All you need is 2 or 3 doz. get sum shells. and full body's. i have 7 doz decoys. and i have better luck with 20 decoys.if you are in the field they want. it does not matter how many decoys you have.there going to come in.


----------



## mike. (Dec 14, 2006)

just got back from goose hunting. seen nothing, then while walking back i empty my gun, as soon as i take out the last shell i look in the air and theres a single goose flying towards where i was  WTF!!!!!


----------



## Bloodyblinddoors (Oct 25, 2006)

Go buy a couple doz. GHG shell decoys.
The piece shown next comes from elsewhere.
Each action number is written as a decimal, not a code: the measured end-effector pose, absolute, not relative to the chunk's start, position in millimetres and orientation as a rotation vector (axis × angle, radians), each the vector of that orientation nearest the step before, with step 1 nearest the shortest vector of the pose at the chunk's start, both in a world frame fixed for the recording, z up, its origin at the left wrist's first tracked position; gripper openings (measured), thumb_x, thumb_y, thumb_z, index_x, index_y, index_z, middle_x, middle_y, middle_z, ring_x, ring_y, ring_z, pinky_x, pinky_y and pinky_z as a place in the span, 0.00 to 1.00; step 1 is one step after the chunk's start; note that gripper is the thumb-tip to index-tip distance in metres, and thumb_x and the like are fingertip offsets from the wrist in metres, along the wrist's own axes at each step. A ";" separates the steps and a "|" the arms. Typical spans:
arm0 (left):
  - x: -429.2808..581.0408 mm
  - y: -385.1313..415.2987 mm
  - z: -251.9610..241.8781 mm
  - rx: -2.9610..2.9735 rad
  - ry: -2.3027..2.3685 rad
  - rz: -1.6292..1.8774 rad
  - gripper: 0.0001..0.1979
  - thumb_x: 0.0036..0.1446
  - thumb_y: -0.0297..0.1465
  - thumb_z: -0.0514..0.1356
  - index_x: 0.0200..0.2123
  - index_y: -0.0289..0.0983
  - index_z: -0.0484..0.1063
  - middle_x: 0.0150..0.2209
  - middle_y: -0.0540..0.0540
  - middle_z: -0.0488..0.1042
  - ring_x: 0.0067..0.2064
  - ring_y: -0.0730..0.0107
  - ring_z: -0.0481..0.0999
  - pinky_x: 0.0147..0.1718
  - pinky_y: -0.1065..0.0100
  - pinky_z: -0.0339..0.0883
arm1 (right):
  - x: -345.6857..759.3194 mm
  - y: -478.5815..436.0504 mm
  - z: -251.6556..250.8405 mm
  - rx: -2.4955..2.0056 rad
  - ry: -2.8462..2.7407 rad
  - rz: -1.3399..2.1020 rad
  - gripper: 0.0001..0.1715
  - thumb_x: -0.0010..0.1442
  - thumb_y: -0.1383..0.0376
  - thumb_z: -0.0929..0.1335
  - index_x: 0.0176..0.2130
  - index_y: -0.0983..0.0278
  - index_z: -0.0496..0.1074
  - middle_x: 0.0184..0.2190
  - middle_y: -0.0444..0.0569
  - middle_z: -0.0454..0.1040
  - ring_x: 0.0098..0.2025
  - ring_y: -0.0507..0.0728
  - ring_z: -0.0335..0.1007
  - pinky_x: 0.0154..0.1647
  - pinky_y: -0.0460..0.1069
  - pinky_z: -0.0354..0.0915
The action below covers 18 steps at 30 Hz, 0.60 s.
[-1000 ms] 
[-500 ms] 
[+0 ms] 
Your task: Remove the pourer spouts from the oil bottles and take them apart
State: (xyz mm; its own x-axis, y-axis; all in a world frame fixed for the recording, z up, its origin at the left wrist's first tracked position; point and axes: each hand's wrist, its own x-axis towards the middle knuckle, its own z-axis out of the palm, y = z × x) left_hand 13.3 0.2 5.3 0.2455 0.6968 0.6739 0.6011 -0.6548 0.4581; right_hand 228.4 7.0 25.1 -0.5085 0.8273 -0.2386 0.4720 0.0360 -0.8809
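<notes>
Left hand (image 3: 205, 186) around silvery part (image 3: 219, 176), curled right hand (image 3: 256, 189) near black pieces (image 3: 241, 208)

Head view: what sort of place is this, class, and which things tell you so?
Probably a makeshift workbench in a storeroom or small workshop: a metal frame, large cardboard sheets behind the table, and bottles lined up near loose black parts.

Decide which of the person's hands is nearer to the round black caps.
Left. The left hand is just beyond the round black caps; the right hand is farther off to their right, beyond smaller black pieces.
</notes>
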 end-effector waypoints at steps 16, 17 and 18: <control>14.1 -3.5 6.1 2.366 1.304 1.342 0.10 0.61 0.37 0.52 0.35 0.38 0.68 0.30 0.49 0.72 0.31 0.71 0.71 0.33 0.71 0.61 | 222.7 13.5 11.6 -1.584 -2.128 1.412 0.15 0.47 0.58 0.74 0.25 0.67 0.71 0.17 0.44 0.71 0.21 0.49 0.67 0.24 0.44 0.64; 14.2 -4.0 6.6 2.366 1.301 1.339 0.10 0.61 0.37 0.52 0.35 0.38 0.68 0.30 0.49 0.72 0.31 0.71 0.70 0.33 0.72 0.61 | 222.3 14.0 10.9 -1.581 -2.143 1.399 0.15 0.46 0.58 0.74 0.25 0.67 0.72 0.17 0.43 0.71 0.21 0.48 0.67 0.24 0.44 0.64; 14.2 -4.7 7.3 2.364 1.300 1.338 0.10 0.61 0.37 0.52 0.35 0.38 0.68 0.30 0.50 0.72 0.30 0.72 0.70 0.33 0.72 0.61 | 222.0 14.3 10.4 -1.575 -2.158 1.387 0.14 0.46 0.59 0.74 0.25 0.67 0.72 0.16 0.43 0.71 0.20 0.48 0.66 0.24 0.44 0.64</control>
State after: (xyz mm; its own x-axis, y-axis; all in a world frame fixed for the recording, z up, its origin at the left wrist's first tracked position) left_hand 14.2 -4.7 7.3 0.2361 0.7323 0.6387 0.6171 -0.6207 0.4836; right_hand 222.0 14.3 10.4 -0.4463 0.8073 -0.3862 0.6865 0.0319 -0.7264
They come with motion stakes too.


----------



## mnbirdhunter (Sep 15, 2005)

get a couple dozen ghg shells and about a dozen ghg fullbodies. thats what my brother did this year and seemed to work real well as long as you are where the geese wanna be


----------



## Tator (Dec 10, 2005)

I have brand new GHG 05 model full bodies for sale, $220/dozen obo

great price for never used deeks and good brand

pm me if interested


----------



## tombuddy_90 (Aug 5, 2004)

i have a friend that is going to buy some deks after he gets some money after x-mas, what we were thinking of him to get were 2 harvester packs or pro-grade decoys. he is only wanting to spend $400 and the 2 packs would be around 330 and then if he gets a 12 slot decoy bag it would be around 360? or somewhere close. i think this is a good way to spend that money, what does everyone else think

thanks thomas


----------



## Travery (Mar 15, 2005)

tombuddy_90 said:


> i have a friend that is going to buy some deks after he gets some money after x-mas, what we were thinking of him to get were 2 harvester packs or pro-grade decoys. he is only wanting to spend $400 and the 2 packs would be around 330 and then if he gets a 12 slot decoy bag it would be around 360? or somewhere close. i think this is a good way to spend that money, what does everyone else think
> 
> thanks thomas


Sounds Perfect!


----------



## Ridge Nelson (Jan 19, 2006)

Or a harvester pack and a feeder pack. Might be too many uprights?


----------